_Directions for this task:_ What is wanted is an exact copy of the lines from the top of the listing through the line containing "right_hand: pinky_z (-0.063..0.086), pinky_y".

*** Opening Exercise data ***

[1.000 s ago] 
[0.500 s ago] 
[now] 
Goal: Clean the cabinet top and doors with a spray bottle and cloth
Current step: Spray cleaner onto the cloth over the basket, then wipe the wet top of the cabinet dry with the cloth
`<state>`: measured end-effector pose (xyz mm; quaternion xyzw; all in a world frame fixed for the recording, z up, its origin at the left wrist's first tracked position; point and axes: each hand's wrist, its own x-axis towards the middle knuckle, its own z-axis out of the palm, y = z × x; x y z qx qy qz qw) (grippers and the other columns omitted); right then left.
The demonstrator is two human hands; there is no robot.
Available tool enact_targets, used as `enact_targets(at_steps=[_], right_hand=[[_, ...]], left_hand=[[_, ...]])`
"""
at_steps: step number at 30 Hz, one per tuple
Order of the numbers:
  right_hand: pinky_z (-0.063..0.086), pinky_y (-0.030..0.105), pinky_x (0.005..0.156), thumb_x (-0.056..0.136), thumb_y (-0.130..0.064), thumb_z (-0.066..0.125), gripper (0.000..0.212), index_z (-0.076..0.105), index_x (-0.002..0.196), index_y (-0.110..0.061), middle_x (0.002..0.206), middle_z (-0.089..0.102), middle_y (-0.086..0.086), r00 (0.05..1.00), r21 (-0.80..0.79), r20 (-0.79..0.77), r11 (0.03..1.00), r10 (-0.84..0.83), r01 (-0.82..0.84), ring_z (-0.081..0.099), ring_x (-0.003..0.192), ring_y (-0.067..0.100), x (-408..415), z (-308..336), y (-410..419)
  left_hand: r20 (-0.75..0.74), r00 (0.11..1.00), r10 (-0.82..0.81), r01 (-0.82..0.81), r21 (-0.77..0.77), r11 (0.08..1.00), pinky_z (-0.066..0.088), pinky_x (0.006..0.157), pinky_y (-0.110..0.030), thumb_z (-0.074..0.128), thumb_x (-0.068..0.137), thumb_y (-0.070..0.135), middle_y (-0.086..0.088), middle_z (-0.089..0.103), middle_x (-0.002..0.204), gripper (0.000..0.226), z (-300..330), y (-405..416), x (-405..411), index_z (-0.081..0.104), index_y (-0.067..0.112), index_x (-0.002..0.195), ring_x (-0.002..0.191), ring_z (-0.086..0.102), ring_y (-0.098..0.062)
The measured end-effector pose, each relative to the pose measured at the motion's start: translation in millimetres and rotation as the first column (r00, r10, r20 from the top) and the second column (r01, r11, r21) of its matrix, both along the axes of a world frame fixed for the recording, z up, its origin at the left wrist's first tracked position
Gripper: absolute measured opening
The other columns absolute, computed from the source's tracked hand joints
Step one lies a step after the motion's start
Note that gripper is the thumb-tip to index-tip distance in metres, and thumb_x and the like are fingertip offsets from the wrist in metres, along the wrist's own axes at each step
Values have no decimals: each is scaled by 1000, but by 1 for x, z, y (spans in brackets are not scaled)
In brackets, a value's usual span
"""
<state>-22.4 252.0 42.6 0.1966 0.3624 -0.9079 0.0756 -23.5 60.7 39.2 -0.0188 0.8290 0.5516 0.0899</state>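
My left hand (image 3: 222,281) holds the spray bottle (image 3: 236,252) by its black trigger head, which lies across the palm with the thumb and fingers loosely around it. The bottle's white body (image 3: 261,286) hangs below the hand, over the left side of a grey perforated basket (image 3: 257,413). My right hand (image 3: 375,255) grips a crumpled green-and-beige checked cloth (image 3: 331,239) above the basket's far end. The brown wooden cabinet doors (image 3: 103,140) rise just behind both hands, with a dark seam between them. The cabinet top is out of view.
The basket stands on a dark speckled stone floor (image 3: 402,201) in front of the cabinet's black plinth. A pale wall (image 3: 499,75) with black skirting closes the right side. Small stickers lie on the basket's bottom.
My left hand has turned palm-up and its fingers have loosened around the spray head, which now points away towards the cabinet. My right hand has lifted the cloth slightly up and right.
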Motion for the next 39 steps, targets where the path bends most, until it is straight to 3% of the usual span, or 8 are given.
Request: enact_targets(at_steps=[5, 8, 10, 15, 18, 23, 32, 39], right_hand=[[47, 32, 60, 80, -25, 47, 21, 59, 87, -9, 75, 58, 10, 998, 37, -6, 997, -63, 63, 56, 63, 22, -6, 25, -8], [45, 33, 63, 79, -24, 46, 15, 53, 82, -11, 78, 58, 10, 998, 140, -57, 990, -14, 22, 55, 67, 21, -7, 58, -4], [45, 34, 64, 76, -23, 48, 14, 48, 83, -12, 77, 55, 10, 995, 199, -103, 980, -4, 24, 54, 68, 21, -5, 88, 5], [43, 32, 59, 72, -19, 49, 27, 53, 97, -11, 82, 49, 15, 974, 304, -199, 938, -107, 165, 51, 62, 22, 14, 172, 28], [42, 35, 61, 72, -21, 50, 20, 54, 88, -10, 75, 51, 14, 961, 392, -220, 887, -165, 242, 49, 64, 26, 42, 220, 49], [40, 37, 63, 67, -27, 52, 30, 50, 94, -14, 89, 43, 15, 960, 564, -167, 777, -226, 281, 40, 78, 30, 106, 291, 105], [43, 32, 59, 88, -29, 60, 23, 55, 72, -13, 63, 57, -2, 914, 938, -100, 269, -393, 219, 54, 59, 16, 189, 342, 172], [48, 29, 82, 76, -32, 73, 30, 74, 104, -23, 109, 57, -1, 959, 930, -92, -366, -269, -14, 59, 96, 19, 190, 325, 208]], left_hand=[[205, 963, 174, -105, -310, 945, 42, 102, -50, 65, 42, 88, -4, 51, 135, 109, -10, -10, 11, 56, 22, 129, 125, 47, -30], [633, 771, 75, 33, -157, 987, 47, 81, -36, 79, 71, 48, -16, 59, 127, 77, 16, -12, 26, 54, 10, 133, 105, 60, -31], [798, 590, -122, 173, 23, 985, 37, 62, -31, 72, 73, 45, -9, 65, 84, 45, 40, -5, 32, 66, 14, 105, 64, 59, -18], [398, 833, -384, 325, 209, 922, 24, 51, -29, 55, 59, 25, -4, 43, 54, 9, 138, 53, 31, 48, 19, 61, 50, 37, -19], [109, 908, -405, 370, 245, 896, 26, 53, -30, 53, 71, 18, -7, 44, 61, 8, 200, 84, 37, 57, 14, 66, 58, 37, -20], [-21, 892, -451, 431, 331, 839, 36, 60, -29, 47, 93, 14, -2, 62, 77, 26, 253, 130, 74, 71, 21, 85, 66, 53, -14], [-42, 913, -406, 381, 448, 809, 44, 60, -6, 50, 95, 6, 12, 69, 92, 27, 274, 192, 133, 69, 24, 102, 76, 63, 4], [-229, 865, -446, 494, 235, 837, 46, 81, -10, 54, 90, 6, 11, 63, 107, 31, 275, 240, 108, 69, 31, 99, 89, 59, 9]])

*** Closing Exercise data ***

_Completed exercise:_
[1.000 s ago] 
[0.500 s ago] 
[now] 
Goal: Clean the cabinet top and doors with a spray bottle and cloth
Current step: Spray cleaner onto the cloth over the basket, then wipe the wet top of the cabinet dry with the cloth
`<state>`: measured end-effector pose (xyz mm; quaternion xyzw; all in a world frame fixed for the recording, z up, its origin at the left wrist's first tracked position; point and axes: each hand's wrist, its own x-axis towards the middle knuckle, its own z-axis out of the palm, y = z × x; x y z qx qy qz qw) (grippers and the other columns omitted); right then left.
The demonstrator is two human hands; there is no robot.
Available tool enact_targets, used as `enact_targets(at_steps=[_], right_hand=[[_, ...]], left_hand=[[_, ...]])`
"""
at_steps: step number at 30 Hz, one per tuple
Order of the numbers:
  right_hand: pinky_z (-0.063..0.086), pinky_y (-0.030..0.105), pinky_x (0.005..0.156), thumb_x (-0.056..0.136), thumb_y (-0.130..0.064), thumb_z (-0.066..0.125), gripper (0.000..0.212), index_z (-0.076..0.105), index_x (-0.002..0.196), index_y (-0.110..0.061), middle_x (0.002..0.206), middle_z (-0.089..0.102), middle_y (-0.086..0.086), r00 (0.05..1.00), r21 (-0.80..0.79), r20 (-0.79..0.77), r11 (0.03..1.00), r10 (-0.84..0.83), r01 (-0.82..0.84), ring_z (-0.081..0.099), ring_x (-0.003..0.192), ring_y (-0.067..0.100), x (-408..415), z (-308..336), y (-410..419)

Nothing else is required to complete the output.